記憶や覚醒に関わる神経系を即座に活性化することが明らかに!芝浦工業大学 フラバノールの「渋み」による脳活性化メカニズムを解明

投稿日:2025年11月1日 更新日:

芝浦工業大学 システム理工学部の越阪部奈緒美教授らの研究グループが、チョコレートや赤ワインなどに含まれるフラバノールの「渋み」に関する研究成果を発表。

この「渋み」が感覚刺激として脳に信号を送り、記憶や覚醒に関わる神経系を即座に活性化することを明らかにしました。

従来の「消化・吸収」モデルとは異なる、新たな仕組みの解明に注目が集まります。

 

芝浦工業大学 フラバノールの「渋み」による脳活性化メカニズムを解明

 

フラバノールの渋みが脳を活性化するイメージ

 

これまで食品成分が脳に作用するには、消化・吸収されて血中に移行する必要があると考えられてきました。

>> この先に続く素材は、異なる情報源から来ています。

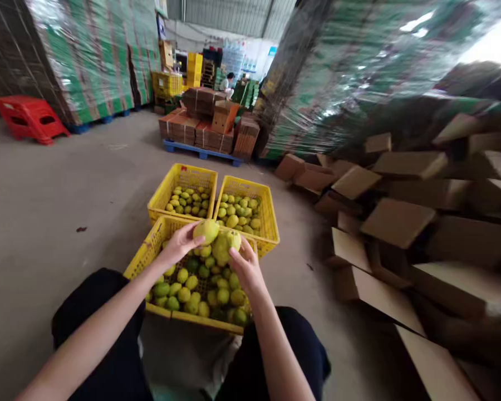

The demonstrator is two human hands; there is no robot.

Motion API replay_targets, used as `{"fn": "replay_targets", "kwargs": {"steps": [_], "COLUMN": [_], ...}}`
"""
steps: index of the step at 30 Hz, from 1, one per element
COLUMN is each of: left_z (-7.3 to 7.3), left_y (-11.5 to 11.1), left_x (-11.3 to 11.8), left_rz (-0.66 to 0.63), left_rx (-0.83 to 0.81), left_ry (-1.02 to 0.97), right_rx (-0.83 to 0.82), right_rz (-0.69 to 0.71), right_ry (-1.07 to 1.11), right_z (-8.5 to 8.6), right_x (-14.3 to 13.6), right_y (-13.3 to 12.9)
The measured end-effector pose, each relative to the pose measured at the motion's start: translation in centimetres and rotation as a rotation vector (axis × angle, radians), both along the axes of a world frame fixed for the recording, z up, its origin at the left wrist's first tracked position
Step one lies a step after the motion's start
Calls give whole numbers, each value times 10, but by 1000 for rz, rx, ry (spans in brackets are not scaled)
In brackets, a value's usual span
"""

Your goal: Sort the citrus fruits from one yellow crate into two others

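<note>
Lemon (206,229) sits in the closed left grip (180,244), a bumpier lemon (222,249) in the closed right grip (249,268), both above the near yellow crate (192,319), towards its far edge. Probably firm, light and waxy-slick, each suits fingertips cupping its rounded sides gently.

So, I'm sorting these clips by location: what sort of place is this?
Probably a fruit packing or storage warehouse. It has yellow crates of yellow-green fruit, bundled cardboard on a blue pallet, and tall plastic-wrapped stacks on a bare floor.
</note>
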State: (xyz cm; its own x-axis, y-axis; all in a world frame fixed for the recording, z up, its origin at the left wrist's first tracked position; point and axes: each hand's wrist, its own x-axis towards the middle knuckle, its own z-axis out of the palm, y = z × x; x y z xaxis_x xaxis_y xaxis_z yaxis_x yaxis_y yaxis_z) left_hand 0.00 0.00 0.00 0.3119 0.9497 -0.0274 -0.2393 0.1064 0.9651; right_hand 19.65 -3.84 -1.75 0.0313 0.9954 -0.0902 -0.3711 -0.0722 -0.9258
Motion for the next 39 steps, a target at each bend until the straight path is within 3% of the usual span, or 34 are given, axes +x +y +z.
{"fn": "replay_targets", "kwargs": {"steps": [4,8,13,16,23,28,34,39], "left_z": [-10,-16,-13,-12,-19,-22,-21,-16], "left_y": [-2,-3,-5,-7,-4,0,0,-2], "left_x": [2,5,8,10,14,18,22,21], "left_rz": [17,88,-27,-25,-68,-175,-268,-235], "left_rx": [-9,39,-55,-193,-425,-545,-601,-574], "left_ry": [30,139,270,251,386,395,311,319], "right_rx": [-29,-53,-126,-178,-281,-297,-363,-366], "right_rz": [-78,-45,35,68,155,166,134,131], "right_ry": [-69,-100,-82,-1,100,121,179,184], "right_z": [-3,-4,-4,-6,-20,-28,-22,-17], "right_x": [-2,-9,-11,-8,-1,2,3,3], "right_y": [5,6,-1,-5,-1,2,5,5]}}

しかし、フラバノールは血中への吸収率が極めて低いことが知られており、脳への作用を説明することが困難でした。

今回の研究では、フラバノールの「渋み」という感覚が神経を介し、脳や自律神経に直接影響を与える可能性が示されました☆

 

フラバノールの脳への影響と従来の謎

 

赤ワインやチョコレートに含まれる「フラバノール」は、渋み(収斂性)を持つ代表的なポリフェノール化合物です。

先行研究では、海馬依存性記憶を回復させる効果が実証され、認知機能の改善の可能性も示唆されていました。

しかし、経口摂取したフラバノール自体は生体利用率が低く血中濃度も微量なため、どのように脳や神経に作用しているのか、その仕組みは不明でした。

 

「渋み」の感覚刺激が脳を即時活性化

 

研究グループは、フラバノールの「渋み」という感覚刺激が、口腔や腸の神経を介して脳に信号を送る可能性に着目。

実験でマウスにフラバノールを一度だけ経口投与したところ、脳の青斑核(LC)が即座に活性化しました!

これにより、ノルアドレナリンやドーパミンなどの神経伝達物質が増加し、記憶力や覚醒状態の向上、ストレス応答の活性化が確認されました。

 

感覚栄養学や健康食品開発への応用に期待

 

今回の成果は、食品の「味」や「感覚」が脳や自律神経に影響を与える可能性を実証するものです。

これは、感覚栄養学(Sensory Nutrition)という新しい研究分野の発展にもつながります。

今後は、味や食感を活かした機能性食品の開発や、認知機能やストレスケアを目的とした食事設計など、健康維持・増進に向けた応用が期待されます☆

 

食品成分が消化・吸収されなくても、「味」や「感覚」だけで脳機能に即座に影響を与えるという発見は、今後の健康のあり方を大きく変えるかもしれません。

チョコレートや赤ワインを味わうことが、ただの楽しみだけでなく、脳を刺激するきっかけになっている可能性が示されました。

 

芝浦工業大学による、フラバノールの「渋み」が脳を活性化するメカニズムの研究成果の紹介でした。